== Segment start ==
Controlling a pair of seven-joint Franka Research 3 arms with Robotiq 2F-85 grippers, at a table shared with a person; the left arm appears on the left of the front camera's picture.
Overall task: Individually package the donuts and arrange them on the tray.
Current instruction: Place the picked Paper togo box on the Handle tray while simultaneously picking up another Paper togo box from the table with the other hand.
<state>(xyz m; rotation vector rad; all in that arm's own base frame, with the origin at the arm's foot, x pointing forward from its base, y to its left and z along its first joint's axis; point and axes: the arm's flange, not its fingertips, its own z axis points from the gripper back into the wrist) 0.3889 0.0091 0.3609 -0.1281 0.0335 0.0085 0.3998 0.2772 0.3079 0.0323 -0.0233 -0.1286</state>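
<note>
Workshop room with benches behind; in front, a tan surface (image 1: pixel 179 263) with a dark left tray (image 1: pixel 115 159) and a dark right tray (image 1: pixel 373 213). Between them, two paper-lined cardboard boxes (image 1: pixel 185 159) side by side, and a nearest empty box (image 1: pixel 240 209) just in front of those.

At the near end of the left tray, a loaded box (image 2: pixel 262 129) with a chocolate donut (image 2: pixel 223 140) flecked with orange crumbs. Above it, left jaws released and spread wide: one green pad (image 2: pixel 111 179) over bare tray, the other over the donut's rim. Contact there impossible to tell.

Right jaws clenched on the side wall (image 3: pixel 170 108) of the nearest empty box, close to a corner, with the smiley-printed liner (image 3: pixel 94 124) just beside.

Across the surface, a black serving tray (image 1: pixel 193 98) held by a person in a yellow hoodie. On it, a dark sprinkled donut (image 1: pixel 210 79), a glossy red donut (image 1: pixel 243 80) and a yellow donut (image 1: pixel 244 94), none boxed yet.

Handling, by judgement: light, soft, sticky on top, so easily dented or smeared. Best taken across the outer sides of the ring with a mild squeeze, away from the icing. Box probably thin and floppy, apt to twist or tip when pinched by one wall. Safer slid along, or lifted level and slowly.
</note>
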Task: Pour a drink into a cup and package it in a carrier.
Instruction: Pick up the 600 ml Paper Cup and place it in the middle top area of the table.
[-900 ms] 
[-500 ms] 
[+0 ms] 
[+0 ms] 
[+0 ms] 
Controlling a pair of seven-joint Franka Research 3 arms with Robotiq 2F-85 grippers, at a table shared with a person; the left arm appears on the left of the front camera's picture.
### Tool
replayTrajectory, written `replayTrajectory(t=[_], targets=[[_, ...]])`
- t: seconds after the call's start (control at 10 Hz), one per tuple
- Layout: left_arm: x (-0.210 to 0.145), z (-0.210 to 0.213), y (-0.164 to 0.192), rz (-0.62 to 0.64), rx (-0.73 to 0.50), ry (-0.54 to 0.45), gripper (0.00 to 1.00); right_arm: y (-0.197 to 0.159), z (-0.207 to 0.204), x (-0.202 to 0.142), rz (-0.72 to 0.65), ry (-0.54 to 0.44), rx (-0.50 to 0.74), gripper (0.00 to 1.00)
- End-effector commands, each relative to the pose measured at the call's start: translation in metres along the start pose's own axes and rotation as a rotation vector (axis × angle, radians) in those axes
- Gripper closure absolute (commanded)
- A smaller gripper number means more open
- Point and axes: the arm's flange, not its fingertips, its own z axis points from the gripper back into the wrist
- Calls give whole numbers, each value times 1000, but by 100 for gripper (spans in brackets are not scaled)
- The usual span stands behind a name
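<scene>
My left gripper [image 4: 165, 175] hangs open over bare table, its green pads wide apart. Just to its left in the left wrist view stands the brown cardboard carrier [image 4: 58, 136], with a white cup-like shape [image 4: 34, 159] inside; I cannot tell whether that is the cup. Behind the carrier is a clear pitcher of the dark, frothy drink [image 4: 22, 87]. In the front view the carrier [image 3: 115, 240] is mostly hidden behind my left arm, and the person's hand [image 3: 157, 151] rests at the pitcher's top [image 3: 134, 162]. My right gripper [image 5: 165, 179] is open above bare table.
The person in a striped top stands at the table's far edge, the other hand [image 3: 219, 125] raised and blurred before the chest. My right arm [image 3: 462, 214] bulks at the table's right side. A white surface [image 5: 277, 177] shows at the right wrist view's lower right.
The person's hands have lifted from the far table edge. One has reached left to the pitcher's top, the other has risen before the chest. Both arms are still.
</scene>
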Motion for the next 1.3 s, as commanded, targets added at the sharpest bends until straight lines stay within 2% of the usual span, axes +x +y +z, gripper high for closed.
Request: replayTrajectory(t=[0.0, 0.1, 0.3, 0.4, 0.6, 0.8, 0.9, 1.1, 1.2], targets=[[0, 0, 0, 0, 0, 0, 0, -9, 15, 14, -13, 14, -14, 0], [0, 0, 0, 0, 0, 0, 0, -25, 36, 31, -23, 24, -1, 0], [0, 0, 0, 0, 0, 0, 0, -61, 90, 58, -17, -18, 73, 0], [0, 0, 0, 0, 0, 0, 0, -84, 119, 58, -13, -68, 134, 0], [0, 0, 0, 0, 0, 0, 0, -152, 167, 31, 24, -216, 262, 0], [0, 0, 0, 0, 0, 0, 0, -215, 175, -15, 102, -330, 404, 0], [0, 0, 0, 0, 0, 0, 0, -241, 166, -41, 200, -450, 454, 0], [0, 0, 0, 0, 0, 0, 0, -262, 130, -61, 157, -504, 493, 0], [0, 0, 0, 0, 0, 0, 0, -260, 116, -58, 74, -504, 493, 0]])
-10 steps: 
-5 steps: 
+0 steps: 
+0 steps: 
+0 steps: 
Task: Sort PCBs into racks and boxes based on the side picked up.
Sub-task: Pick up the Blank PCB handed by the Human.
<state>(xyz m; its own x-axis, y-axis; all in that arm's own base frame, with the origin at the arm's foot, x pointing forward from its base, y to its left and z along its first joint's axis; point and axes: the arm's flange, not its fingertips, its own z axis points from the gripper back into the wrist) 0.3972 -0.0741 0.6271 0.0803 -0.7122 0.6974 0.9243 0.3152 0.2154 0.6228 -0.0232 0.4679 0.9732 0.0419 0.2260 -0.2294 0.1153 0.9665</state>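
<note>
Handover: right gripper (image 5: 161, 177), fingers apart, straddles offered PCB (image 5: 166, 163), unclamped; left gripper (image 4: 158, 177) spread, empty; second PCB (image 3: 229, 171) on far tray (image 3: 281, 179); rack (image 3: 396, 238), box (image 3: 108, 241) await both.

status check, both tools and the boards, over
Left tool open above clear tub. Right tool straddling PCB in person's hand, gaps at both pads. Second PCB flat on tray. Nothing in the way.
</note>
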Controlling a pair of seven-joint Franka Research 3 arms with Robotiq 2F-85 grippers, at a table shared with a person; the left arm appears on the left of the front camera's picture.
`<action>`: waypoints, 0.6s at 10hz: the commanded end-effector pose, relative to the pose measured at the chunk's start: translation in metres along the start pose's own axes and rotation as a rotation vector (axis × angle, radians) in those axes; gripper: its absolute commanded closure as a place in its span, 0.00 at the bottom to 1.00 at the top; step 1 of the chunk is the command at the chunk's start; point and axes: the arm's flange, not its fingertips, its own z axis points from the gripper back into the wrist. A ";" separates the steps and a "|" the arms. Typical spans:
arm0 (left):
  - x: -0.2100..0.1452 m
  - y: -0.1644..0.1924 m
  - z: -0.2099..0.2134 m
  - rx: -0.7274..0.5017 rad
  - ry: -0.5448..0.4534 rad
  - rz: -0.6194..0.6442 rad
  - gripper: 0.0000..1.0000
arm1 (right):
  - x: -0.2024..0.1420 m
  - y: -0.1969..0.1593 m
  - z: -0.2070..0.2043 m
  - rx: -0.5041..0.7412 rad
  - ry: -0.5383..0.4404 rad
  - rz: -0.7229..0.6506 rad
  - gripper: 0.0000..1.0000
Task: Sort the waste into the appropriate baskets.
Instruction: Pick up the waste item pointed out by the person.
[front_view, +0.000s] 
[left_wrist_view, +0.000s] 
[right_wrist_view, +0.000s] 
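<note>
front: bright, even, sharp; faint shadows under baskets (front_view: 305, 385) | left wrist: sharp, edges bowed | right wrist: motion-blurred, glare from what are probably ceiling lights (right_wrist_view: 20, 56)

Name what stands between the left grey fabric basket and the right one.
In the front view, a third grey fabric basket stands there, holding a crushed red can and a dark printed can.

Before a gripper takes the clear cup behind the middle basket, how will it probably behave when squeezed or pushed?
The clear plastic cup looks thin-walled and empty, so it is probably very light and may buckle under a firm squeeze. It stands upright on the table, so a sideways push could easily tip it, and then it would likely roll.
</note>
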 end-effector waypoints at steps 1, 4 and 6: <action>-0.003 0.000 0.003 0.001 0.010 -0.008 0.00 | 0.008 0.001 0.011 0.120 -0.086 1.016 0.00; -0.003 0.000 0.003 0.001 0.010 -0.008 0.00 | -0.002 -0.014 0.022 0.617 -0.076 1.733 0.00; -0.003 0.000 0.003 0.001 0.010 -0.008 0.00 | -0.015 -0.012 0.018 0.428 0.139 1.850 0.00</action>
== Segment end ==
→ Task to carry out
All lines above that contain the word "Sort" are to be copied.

→ Solution below
Task: Sort PCBs into racks and boxes based on the side picked up.
Task: Sort the waste into the appropriate baskets.

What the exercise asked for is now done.